Straftaten insgesamt gesunken – Betrügereien und Sexualdelikte gestiegen

In Dorsten sank 2017 die Kriminalität bei fast allen Delikten auf ein so genanntes Zehnjahres-Tief. Die Zahl der Straftaten ging von 4847 in 2016 auf 4805 zurück – so wenig wie nie zuvor in den vergangenen zehn Jahren. Die Wohnungseinbrüche sanken um zehn Prozent auf 173, lagen damit aber immer noch höher als 2014 mit 151 Einbrüchen. Die Kriminalitätshäufigkeitszahl lag bei 6390. Das ist die Zahl der bekannt gewordenen Fälle, bezogen auf 100.000 Einwohner. Im Kreis Recklinghausen lag sie bei durchschnittlich 7126, in NRW bei 7677. Die Aufklärungsquote stieg in Dorsten von 49,39 auf 52,53 Prozent an. Insbesondere die Straßenkriminalität ging stark zurück, nämlich auf 1245 Fälle. Das hing damit zusammen, dass immer weniger Autos aufgebrochen wurden. Nur noch 236 statt 418 im Vorjahr. Die Zahl der Fahrraddiebstähle stieg um 14 an, lag mit 355 aber immer noch deutlich unter der der Vorjahre. 2012 gab es in Dorsten 885 Fahrraddiebstähle.

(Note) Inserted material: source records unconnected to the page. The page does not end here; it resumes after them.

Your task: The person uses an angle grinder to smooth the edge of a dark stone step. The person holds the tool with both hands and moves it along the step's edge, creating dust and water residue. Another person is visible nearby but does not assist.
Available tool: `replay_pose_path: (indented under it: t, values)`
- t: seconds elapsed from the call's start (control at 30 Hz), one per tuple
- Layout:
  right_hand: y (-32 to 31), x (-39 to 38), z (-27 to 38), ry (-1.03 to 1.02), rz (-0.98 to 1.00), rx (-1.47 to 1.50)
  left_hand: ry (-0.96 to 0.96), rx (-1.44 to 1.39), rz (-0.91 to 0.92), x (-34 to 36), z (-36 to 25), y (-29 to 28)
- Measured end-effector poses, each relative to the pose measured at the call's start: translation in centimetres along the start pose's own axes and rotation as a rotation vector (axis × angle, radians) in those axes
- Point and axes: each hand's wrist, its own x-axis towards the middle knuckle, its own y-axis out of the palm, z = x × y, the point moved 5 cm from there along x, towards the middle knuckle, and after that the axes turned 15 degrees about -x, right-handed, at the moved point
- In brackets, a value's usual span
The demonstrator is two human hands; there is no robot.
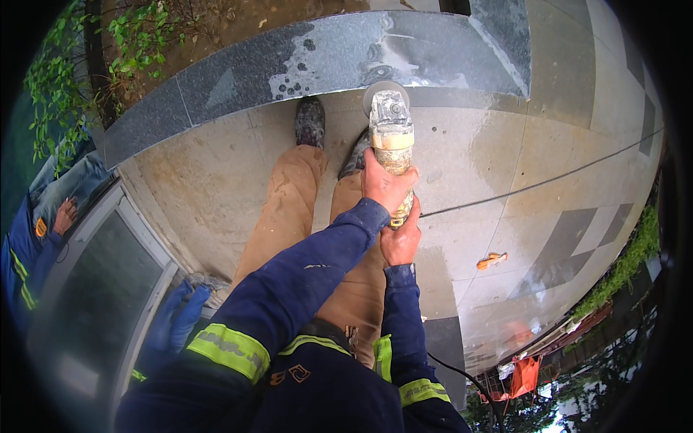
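Note:
An angle grinder (392, 139), caked in pale dust, points away from me in both my hands. My left hand (388, 180) wraps round the middle of its body, and my right hand (402, 238) grips the rear end, where the cord leaves. At the far end its round disc (375, 92) meets the front edge of a dark grey stone ledge (238, 83); whether it spins I cannot tell. Wet and whitish patches cover the ledge's top around the disc.
A black cord (538, 189) runs right across the paving (462, 169). An orange-and-white object (492, 260) lies there. A glass panel (101, 289) in a pale frame stands left, with another person's hand (65, 215) beyond it. Leafy plants (144, 36) grow behind the ledge.

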Motion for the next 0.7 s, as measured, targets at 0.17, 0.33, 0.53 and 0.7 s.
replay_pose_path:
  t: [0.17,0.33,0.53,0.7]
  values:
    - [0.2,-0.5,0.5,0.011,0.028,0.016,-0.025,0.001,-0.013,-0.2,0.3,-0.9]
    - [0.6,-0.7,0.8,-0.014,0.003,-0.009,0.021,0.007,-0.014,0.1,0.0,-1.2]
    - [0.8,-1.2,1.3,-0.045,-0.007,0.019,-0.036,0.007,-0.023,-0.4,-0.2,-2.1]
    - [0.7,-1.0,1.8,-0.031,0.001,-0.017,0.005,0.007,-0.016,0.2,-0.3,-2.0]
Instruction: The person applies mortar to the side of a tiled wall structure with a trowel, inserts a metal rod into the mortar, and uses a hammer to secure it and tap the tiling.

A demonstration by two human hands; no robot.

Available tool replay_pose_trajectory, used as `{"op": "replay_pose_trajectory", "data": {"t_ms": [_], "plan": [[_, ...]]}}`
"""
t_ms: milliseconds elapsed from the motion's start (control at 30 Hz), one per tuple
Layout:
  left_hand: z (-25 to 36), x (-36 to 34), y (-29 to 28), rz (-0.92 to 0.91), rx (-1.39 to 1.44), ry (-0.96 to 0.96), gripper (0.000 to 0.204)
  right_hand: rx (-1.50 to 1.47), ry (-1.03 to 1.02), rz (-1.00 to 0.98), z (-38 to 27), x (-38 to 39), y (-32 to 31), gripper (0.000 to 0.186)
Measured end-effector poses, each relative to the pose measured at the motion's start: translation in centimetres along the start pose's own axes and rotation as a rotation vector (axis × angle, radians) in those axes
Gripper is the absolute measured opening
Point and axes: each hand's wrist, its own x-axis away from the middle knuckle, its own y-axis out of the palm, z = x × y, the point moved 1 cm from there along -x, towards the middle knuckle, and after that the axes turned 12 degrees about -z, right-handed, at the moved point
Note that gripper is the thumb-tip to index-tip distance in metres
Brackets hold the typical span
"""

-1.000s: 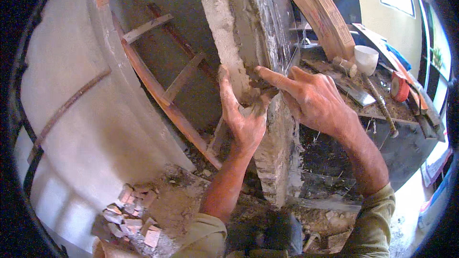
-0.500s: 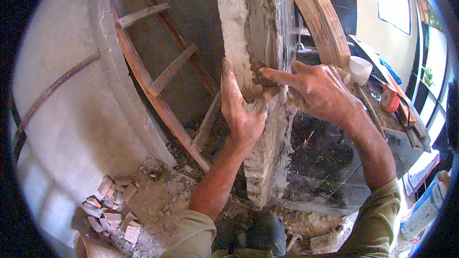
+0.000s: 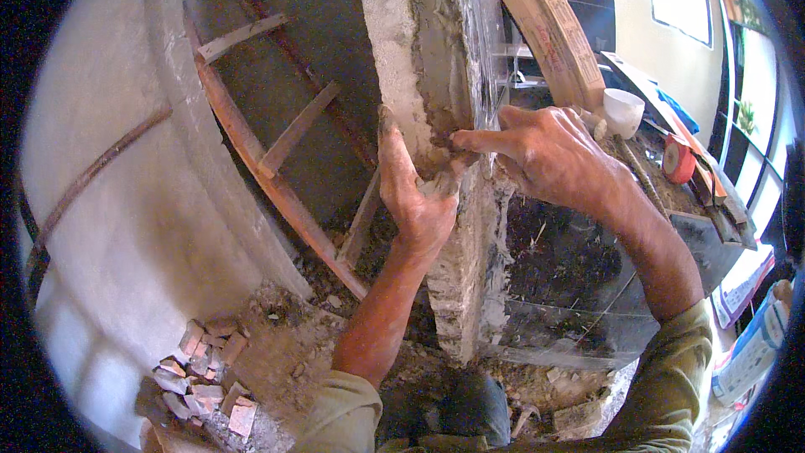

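A rough upright wall end [image 3: 398, 50] of plaster and wet grey mortar stands in the middle, in front of me. My left hand [image 3: 412, 193] lies spread against its left side, fingers pointing up and thumb reaching across the mortar face. From the right comes my right hand [image 3: 545, 151], its index finger stretched out and pressing into a dark patch of mortar [image 3: 440, 144] just above my left thumb. The other fingers of that hand are bent, partly hidden behind it. I see no tool in either hand.
A wooden ladder [image 3: 251, 151] leans at the left. Broken bricks [image 3: 205, 382] lie on the floor below it. At the right, a dark-tiled counter carries a cardboard box [image 3: 558, 46], a white cup [image 3: 623, 111] and a red round tool [image 3: 677, 159]. Clear plastic sheeting [image 3: 486, 25] hangs beside the wall end.
My view has shifted slightly, so the wall end sits a little further left. The right index finger has moved slightly lower on the mortar; the left hand keeps its place on the wall.
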Motion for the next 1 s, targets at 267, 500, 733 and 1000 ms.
{"op": "replay_pose_trajectory", "data": {"t_ms": [267, 500, 733, 1000], "plan": [[0.3, 0.1, 0.1, -0.011, 0.052, -0.066, 0.088, -0.013, -0.029, -0.04, 1.2, -0.3, -0.4, 0.043], [-0.1, 0.0, 0.8, 0.006, 0.061, -0.039, 0.084, -0.265, -0.089, 0.012, 3.2, 0.8, 1.2, 0.032], [0.6, -0.4, -0.2, -0.001, 0.066, -0.038, 0.085, -1.559, 0.322, 0.238, -0.4, 5.9, 6.6, 0.043], [0.9, -0.2, 0.3, 0.003, -0.097, -0.063, 0.077, -2.7, -0.087, 0.507, -1.2, 3.6, 12.8, 0.034]]}}
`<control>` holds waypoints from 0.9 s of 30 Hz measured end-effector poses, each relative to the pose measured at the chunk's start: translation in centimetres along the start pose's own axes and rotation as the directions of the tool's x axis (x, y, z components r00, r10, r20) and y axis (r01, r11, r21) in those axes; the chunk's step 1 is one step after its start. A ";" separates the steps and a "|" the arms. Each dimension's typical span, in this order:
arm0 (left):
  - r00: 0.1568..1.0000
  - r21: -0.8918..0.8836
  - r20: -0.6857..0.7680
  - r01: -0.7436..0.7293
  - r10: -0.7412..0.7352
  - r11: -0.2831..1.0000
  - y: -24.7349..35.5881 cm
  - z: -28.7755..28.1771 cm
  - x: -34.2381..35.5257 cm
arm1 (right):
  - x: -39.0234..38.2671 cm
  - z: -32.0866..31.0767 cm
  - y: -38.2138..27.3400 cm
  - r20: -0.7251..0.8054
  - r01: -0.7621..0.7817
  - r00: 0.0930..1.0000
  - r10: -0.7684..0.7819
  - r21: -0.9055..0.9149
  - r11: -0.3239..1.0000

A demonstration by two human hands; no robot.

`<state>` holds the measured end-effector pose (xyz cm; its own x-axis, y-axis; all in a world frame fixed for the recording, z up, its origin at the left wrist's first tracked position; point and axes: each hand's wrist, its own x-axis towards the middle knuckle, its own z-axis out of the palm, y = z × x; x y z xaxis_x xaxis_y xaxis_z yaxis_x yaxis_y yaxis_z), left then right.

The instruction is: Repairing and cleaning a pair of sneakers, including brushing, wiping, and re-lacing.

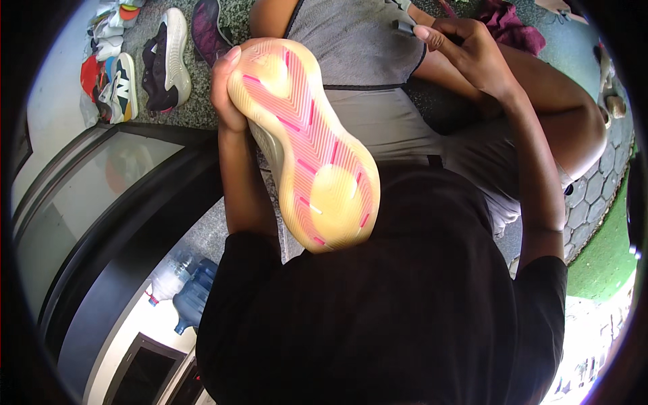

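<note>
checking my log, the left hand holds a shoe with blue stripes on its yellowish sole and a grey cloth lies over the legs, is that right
No: the stripes are pink, not blue, as the head view shows. The left hand does hold a shoe with a yellowish sole, and a grey cloth lies over the legs.

Daylight burns the lower right to white, the black shirt sinks into near-featureless dark, the pink-and-yellow sole is softly lit, and fisheye distortion bows the dark frame at left.
</note>
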<state>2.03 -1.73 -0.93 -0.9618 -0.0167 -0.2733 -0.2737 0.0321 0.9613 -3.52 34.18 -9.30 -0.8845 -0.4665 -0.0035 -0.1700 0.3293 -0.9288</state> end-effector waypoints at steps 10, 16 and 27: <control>1.000 0.006 -0.001 -0.010 0.010 1.000 0.3 0.4 -0.5 | -0.7 0.0 -5.1 0.201 0.021 0.978 -0.046 0.126 0.992; 0.999 0.020 0.030 -0.018 0.017 1.000 0.7 0.6 -0.8 | -0.3 -0.8 -3.8 0.154 0.113 0.982 -0.112 0.002 0.994; 0.995 0.156 0.075 -0.073 0.062 0.985 0.4 0.0 -0.4 | -2.3 3.5 -8.1 0.448 0.330 0.857 -0.254 -0.098 0.939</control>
<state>2.25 -1.68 -0.44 -0.9747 0.0605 -0.2150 -0.2004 0.1888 0.9614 1.37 29.70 -3.11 -0.5205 -0.8512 0.0671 -0.4937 0.2359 -0.8370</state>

Leicht zurück ging die Zahl der Gewaltkriminalität: 162 Fälle, von denen 114 eine schwere oder gefährliche Körperverletzung waren. Sexualdelikte stiegen von 57 im Jahr 2016 auf 60 in 2017. Als Sexualdelikt zählten neuerdings auch verbale sexistische Beleidigungen und leichtes Anfassen. Um 100 gestiegen ist die Zahl der versuchten Betrugsfälle. Denn es gab eine neue Betrugsmasche. Die Täter gaben sich gegenüber ihren Opfern am Telefon als Polizisten aus, forderten sie auf, ihr Eigentum in die sicheren Hände der Polizei zu übergeben. Ein altbekanntes Problem hingegen waren Rauschgiftdelikte. Sie stiegen von 136 auf 174 an.